─── Supplied material ───
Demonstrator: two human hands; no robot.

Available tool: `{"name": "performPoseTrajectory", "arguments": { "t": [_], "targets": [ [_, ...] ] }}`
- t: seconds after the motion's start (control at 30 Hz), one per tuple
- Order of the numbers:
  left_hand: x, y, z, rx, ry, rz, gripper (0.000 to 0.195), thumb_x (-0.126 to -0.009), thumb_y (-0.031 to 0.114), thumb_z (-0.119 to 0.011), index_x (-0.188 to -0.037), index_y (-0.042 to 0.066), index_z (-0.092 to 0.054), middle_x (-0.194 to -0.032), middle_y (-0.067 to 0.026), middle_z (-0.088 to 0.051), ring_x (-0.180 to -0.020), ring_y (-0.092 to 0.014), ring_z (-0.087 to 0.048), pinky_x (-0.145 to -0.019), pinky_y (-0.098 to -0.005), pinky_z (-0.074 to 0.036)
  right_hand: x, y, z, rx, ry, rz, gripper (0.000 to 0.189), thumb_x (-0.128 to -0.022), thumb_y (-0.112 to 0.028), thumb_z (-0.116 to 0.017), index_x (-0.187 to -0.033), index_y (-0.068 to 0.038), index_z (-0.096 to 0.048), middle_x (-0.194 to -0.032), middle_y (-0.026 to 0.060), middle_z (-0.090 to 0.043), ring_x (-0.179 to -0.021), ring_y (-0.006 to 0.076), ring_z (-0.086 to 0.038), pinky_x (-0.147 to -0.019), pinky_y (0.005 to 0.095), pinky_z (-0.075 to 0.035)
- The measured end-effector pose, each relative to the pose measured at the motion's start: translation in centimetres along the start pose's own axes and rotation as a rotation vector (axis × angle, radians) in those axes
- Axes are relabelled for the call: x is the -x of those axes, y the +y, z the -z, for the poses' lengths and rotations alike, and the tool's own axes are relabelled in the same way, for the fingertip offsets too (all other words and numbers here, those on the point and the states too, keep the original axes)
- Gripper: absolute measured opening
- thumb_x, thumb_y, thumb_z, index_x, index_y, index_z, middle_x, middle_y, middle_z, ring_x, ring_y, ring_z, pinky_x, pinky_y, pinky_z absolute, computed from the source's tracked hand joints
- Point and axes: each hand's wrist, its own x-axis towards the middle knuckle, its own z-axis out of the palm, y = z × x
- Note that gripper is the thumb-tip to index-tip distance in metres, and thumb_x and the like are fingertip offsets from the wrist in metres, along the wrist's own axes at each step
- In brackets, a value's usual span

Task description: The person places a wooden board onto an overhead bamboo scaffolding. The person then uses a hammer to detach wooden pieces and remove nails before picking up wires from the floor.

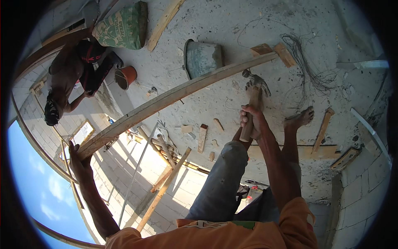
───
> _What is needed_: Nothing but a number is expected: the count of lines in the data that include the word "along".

> _Response for this exercise_: 2